The second book sees Aza torn between her two lives. Her human family is still her family and Jason is still her best friend, but there is an appeal to living in the sky. Part of it is to help her breathe correctly (living on Earth means lots of trips to the hospital), but the other part is to help improve the lives of those who travel the skies in ships, since their survival depends on stealing Earth’s crops. Some creatures live in virtual slavery aboard boats, and others are hurt by the constant pollution from Earth.

Aza’s sky world is more explored in this second book as she sets out to find a possible weapon, the Flock, that might be able to help her keep her Magonian mother from destroying humanity. Since a world in which bird creatures fly around in boats with bat sails alongside giant sky whales is much more interesting than normal Earth, this was fine by me. The imagery evoked in setting the scene is beautiful and I love the world Headley has built.

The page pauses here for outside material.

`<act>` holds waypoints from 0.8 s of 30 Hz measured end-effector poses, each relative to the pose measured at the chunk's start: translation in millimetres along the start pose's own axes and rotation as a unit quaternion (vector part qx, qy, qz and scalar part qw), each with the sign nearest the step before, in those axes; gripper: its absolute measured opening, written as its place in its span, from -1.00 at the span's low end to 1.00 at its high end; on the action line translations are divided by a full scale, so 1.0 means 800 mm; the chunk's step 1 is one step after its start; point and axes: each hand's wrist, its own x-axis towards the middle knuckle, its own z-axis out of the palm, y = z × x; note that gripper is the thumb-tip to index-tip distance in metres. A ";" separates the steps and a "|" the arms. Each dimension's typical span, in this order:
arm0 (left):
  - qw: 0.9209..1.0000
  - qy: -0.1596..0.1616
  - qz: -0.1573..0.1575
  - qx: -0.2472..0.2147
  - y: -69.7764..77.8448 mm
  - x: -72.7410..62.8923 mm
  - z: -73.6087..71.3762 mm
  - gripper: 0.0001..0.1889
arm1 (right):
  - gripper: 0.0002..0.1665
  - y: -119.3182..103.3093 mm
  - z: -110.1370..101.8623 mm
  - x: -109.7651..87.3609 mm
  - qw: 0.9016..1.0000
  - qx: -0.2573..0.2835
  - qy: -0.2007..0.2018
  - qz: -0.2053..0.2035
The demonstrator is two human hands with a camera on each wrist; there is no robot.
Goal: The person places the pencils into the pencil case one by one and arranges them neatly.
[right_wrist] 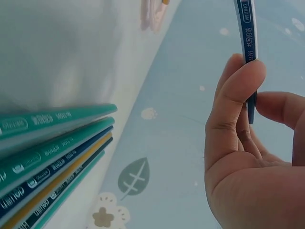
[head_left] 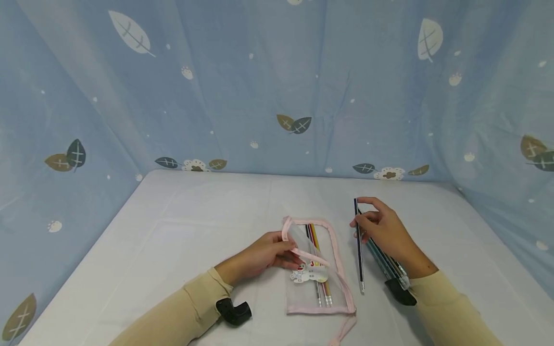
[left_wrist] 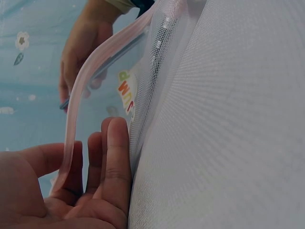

The family dynamic is one that is not often explored in YA science fiction and fantasy. The main characters are usually love interests and friends, so it is a nice change to see a heavy family focus. Aza struggles to find peace with both sides of herself and both her families. It has excellent parallels for anyone who is struggling with being adopted, or feels pulled between two different families.

Aza and Jason’s relationship also deepens and becomes more complicated. Jason, having lost Aza once, is becoming overprotective and determined not to loose her again. Aza wants freedom to find out who she really is, so they start experiencing some strain that was definitely not present in the first book. It is a very natural progression though, and shows the after affects of a profound loss sympathetically.